2. Price and Payment. (a) The Order shall be fulfilled at the prices provided, unless Supplier decreases prices for any items to be furnished hereunder prior to fulfilling the Order, in which case, the price of all unshipped items shall be adjusted to the lower prices; (b) Supplier shall issue to Revision a separate invoice for each Order, bearing the Revision Order number. Supplier shall invoice no earlier than the day of shipment. Payment terms are as stipulated. In the absence of payment terms hereof, Revision shall pay all invoices in full within sixty (60) calendar days of the date on which Revision receives all goods or services covered by the Order (or, if delivery is staggered, the last of the goods or services covered by the Order) and an invoice consistent with the terms of the Order. If payment is made within ten (10) days of Revision’s receipt of such goods or services and invoice, Supplier agrees that Revision may deduct two percent (2%) from the amount due as a prompt payment discount. Unless shipping and other charges are itemized, any discount will be taken on the full amount of invoices. Supplier shall issue credit within three (3) business days after the parties agree, upon a shortage or rejection of goods. Supplier shall issue a revised invoice to Revision that clearly shows all credits applied. Supplier is entitled to request that Revision return samples of nonconforming goods, at Supplier’s expense, during discussions related to the rejection of goods; and (c) Unless otherwise provided herein, prices shown on the Order are inclusive of all taxes with respect to the sale of Products to Revision. Revision shall not be liable for any tax unless the amount of such tax is separately stated in the written acknowledgment of the Order required by Paragraph 1 hereof. Supplier shall not add any taxes to the price of Products which Revision is entitled to purchase on an exempt basis, provided that Revision provides Supplier with such exemption certificates or similar documents as required by law to effect exempt purchases. Supplier will provide Revision with such documentation as Revision requires in order to claim tax credits, refunds, rebates or similar relief for taxes charged to Revision.
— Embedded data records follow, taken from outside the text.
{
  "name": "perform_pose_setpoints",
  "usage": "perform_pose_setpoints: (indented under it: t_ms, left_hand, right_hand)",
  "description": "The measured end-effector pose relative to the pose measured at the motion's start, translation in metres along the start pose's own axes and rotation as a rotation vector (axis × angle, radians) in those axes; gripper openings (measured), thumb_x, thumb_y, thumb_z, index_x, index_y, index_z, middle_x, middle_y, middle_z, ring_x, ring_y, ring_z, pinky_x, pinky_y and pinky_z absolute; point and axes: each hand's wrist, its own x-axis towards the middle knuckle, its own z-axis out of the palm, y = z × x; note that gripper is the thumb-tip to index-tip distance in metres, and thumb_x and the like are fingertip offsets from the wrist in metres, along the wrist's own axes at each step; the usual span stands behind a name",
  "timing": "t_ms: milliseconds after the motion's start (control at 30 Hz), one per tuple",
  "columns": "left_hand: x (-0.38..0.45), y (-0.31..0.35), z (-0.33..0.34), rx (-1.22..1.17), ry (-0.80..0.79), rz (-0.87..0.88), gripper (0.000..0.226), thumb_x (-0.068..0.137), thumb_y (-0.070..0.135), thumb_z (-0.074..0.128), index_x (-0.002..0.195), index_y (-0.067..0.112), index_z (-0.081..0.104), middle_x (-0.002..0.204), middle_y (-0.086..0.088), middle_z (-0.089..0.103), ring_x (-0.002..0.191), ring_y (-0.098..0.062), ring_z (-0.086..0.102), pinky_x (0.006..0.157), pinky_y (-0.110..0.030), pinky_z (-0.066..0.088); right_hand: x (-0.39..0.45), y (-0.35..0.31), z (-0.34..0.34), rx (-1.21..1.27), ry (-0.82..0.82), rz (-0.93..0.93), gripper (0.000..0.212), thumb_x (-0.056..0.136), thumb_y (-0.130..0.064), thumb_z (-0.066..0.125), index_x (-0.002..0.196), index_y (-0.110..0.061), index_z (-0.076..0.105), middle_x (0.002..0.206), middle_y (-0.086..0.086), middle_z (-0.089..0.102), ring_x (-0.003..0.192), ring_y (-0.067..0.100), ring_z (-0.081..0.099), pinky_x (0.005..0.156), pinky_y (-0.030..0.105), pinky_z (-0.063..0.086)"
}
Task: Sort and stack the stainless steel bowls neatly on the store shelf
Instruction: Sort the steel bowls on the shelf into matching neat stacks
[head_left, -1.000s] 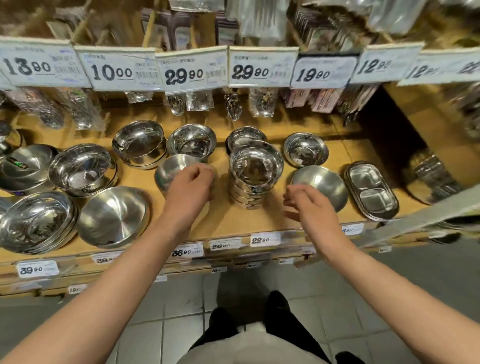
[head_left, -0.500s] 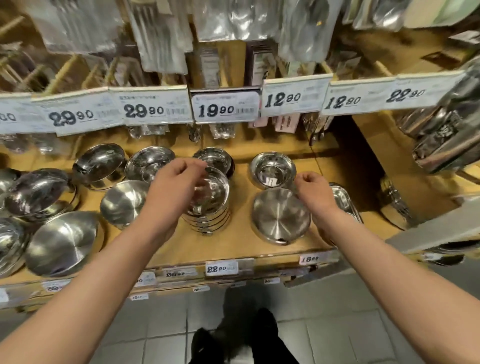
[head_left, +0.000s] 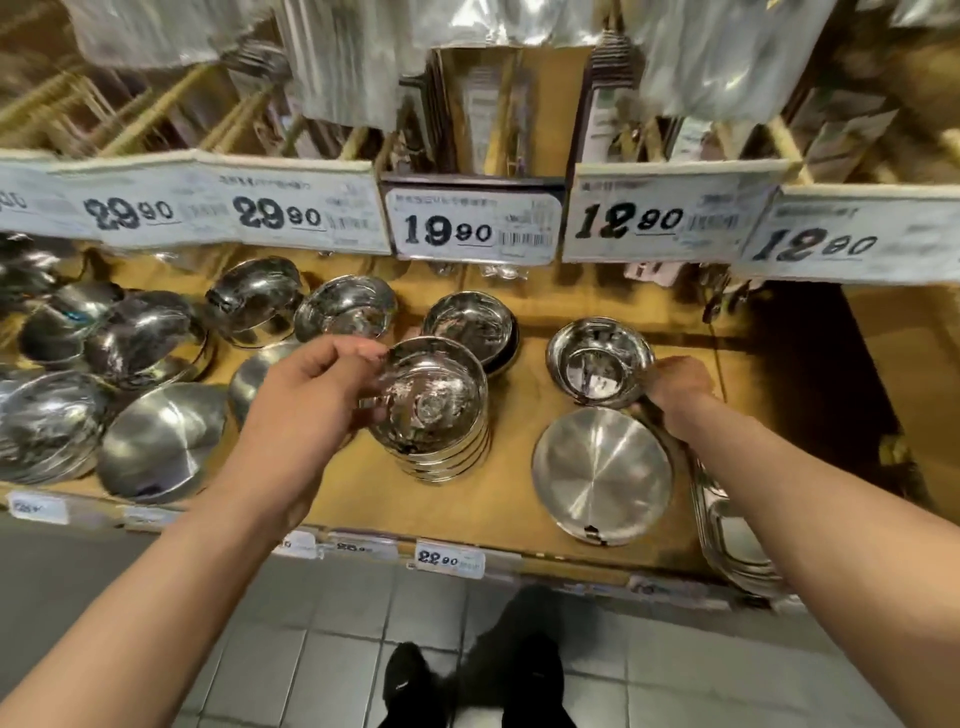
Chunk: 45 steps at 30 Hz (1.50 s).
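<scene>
A stack of several stainless steel bowls (head_left: 436, 415) stands mid-shelf on the wooden shelf (head_left: 511, 499). My left hand (head_left: 311, 410) grips the top bowl's left rim, fingers curled over the edge and thumb against its side. To the right, a single small steel bowl (head_left: 597, 364) sits farther back. My right hand (head_left: 675, 384) holds that bowl at its right rim with curled fingers. In front of it an upturned, brushed steel bowl (head_left: 602, 473) lies bottom up near the shelf edge.
More steel bowls fill the left shelf (head_left: 145, 338), with two more behind the stack (head_left: 345, 306) (head_left: 470, 325). A divided steel tray (head_left: 727, 530) lies at the right edge. Price labels (head_left: 472, 223) and hanging packaged goods overhang the bowls. Tiled floor lies below.
My right hand moved from beside the upturned bowl back to the small bowl's rim. My left hand went from the loose bowl on the left to the stack. The view shifted right and closer.
</scene>
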Motion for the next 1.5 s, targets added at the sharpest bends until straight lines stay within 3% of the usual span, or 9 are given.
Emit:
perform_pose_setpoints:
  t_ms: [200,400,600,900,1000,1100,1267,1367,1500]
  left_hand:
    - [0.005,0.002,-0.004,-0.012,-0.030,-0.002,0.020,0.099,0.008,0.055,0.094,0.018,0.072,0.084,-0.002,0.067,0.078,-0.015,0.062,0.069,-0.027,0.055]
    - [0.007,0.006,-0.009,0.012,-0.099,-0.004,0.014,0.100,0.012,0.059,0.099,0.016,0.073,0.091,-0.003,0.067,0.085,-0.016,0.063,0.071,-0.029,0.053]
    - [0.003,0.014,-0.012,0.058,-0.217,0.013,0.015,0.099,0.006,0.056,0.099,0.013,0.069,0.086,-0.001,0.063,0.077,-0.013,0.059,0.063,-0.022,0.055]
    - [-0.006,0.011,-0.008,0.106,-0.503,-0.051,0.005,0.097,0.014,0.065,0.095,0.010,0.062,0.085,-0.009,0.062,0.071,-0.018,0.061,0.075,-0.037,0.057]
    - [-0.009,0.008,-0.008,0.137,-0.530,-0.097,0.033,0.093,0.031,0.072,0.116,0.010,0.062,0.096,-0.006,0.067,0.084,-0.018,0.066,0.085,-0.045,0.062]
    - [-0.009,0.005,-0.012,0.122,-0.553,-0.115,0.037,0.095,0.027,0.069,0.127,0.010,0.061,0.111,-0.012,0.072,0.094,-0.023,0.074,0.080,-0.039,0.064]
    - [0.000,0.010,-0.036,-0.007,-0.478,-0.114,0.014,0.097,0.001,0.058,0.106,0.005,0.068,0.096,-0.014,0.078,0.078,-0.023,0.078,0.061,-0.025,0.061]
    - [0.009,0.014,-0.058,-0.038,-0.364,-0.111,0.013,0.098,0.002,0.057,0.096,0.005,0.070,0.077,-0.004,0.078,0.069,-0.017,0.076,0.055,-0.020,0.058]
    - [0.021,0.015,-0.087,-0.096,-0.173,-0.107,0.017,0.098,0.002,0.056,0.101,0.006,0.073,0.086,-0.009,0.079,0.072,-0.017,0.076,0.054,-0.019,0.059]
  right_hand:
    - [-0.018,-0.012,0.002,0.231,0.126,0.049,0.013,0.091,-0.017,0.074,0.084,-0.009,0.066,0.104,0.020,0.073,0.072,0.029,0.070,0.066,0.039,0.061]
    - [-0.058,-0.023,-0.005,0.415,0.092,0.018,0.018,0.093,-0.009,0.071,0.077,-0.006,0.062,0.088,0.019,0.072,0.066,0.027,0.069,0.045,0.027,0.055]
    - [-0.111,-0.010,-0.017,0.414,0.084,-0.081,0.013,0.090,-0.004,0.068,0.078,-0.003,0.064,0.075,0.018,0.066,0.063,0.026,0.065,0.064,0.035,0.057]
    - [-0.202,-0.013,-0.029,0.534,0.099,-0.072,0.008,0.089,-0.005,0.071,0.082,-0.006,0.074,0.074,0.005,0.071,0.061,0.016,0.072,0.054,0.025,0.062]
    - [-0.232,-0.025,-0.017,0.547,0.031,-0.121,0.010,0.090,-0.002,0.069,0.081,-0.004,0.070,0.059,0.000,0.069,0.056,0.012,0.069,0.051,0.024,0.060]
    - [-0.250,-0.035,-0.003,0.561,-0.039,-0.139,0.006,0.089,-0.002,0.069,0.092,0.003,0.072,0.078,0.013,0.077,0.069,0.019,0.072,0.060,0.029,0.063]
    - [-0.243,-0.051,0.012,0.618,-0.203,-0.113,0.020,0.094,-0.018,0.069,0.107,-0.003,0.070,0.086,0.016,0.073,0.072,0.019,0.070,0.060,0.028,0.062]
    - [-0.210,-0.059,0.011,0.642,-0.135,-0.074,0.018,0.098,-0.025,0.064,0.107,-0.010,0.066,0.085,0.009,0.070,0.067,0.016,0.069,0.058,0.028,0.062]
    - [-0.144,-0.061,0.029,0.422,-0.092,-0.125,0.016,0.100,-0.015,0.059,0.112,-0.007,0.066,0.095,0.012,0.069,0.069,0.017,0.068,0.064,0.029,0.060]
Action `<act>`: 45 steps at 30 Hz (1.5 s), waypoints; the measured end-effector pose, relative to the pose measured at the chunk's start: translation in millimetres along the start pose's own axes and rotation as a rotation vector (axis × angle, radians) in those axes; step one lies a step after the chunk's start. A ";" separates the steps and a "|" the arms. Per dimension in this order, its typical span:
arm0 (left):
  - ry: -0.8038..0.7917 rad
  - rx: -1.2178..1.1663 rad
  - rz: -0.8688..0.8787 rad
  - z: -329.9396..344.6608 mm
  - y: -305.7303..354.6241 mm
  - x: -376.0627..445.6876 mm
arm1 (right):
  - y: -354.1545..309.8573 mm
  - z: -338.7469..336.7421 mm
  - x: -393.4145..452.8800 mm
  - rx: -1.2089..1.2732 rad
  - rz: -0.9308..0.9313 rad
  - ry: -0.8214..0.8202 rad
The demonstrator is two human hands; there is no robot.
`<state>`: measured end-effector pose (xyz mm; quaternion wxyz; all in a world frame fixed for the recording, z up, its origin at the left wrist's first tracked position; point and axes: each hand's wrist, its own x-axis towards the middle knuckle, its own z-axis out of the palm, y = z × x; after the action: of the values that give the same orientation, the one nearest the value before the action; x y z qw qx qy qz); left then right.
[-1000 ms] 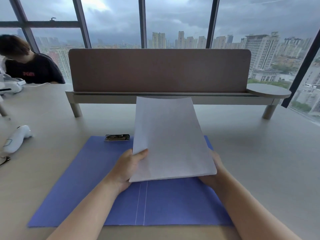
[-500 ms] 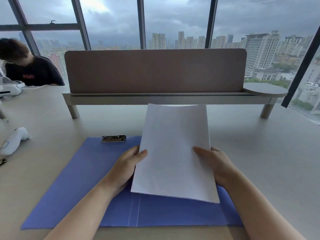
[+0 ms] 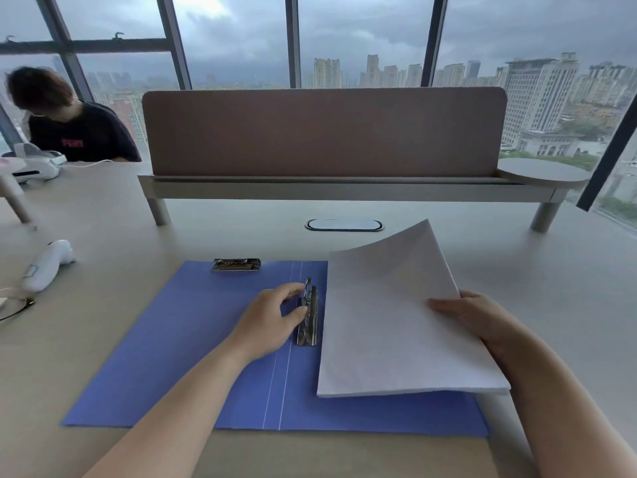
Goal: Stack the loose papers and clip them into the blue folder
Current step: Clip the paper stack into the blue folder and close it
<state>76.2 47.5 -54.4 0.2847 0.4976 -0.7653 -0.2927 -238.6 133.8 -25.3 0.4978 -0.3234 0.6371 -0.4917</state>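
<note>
The blue folder (image 3: 165,357) lies open and flat on the desk in front of me. A squared stack of white papers (image 3: 389,322) rests over its right half, far edge lifted, with my right hand (image 3: 472,315) gripping its right edge. Next to the spine a metal lever clip (image 3: 308,319) is fixed to the folder, its lever raised. My left hand (image 3: 272,322) has thumb and fingers on that lever. A second metal clip (image 3: 236,264) sits at the folder's far edge.
A brown divider shelf (image 3: 324,132) spans the back of the desk, with a cable grommet (image 3: 344,224) before it. A white handheld device (image 3: 46,265) and glasses (image 3: 13,305) lie at the left. Another person (image 3: 65,122) sits at the far left.
My left hand let go of the papers and took the clip's lever. My right hand swung the stack to the right, uncovering the clip by the spine.
</note>
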 end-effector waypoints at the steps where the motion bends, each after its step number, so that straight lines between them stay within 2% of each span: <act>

3. Delivery and Shipping. (a) A delivery schedule is specified in the Order. In the event that the specified delivery schedule is judged by Supplier to be unreasonable, Supplier may reject the Order by delivering written notice of its rejection to Revision within three (3) business days after Supplier’s receipt of such Order; provided, however, that Supplier shall work with Revision in good faith to mutually agree upon a reasonable delivery schedule. Any Order not rejected in accordance with the foregoing sentence shall be deemed accepted by Supplier; and (b) Supplier shall use a carrier that has been designated by Revision to ship the Products. The Products are to be suitably packed or otherwise prepared by Supplier for shipment so as to secure the lowest transportation rates and to meet the carrier’s requirements. No charges will be allowed for such packing or preparation unless otherwise stated on the Order. Supplier shall deliver or arrange for the delivery of the Products as per Revision’s instructions to Revision at 7 Corporate Drive, Essex Junction, VT 05452, or to such other address as shall be specified by Revision in the Order.
Delivery terms are
- Domestic Suppliers - FOB Origin
- International Suppliers - Exworks
The shipping Terms and Conditions are as above, unless otherwise specified by Revision.
4. Title and Risk of Loss. Title and risk of loss to the Products shall pass to Revision once the Products have been delivered to Revision in accordance with the terms hereof, except if the Products are rejected by Revision under the Order.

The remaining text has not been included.